Mauricio ZilloL’idea è bellissima, un bar con un bel bancone e cocktail elaborati e una piccola sala con cucina a vista dove si può vedere l’intera brigata all’opera. Ho sempre avuto la fortuna di sedermi al bancone che dà direttamente sulla cucina, con la possibilità di poter parlare con lo chef mentre ti prepara la cena. E, una cena qui, si fa ancora più interessante dalle proposte che vengono offerte nel menu: o si scelgono una serie di tapas e piatti oppure c’è la possibilità di cenare con un “menu gastronomico” che rimane segreto fino al momento in cui ti trovi nel piatto quello che lo chef ha creato per te. E la formula del menu gastronomico diventa ancora più interessante quando ti viene proposto di scegliere cosa non voler mangiare e depennarlo da una lista della spesa che cambia a seconda della disponibilità dei prodotti e dall’inventiva dello chef.

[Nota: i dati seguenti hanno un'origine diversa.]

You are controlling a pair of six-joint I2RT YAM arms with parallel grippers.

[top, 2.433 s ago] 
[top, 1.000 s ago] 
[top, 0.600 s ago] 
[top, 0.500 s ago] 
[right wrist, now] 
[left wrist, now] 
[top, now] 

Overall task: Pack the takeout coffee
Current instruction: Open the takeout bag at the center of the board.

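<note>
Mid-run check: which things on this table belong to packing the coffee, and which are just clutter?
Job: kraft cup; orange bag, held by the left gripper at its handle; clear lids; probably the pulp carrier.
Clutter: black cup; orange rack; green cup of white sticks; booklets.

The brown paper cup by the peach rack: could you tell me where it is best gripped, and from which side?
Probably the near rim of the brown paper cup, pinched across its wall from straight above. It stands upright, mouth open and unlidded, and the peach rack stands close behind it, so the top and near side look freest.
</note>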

La prima volta in cui sono stato al Rebelot, un po’ inesperto, mi sono attenuto alle regole e ho preso due tapas, per provare la cucina dello chef brasiliano di cui tanto avevo sentito parlare. Le volte successive mi sono fatto cogliere di sorpresa e tra i piatti che più ho apprezzato ricordo la crema di zucca con ostrica, ‘nduja e tendine di vitello soffiato e la pernice rossa con mela cotogna e verza. Il Rebelot è un vero casino perchè è scompigliato, nonostante in questo disordine apparente ci sia un rigore assoluto, nell’elaborazione dei piatti e nella cucina che opera sotto lo sguardo vigile dello chef Mauricio Zillo (nella foto il primo a sinistra, al fianco di Matias Perdomo, Eleonora Cozzella, Oriù Busnelli e Francesca Romana Barberini).

E assolutamente da non perdere la selezione di cocktail, sicuramente più buoni di quelli che potrete trovare negli altri locali dei Navigli, recità la lista. Insomma, io consiglio vivamente una serata qui, sicuramente non ci si annoia e si sta con il palato soddisfatto.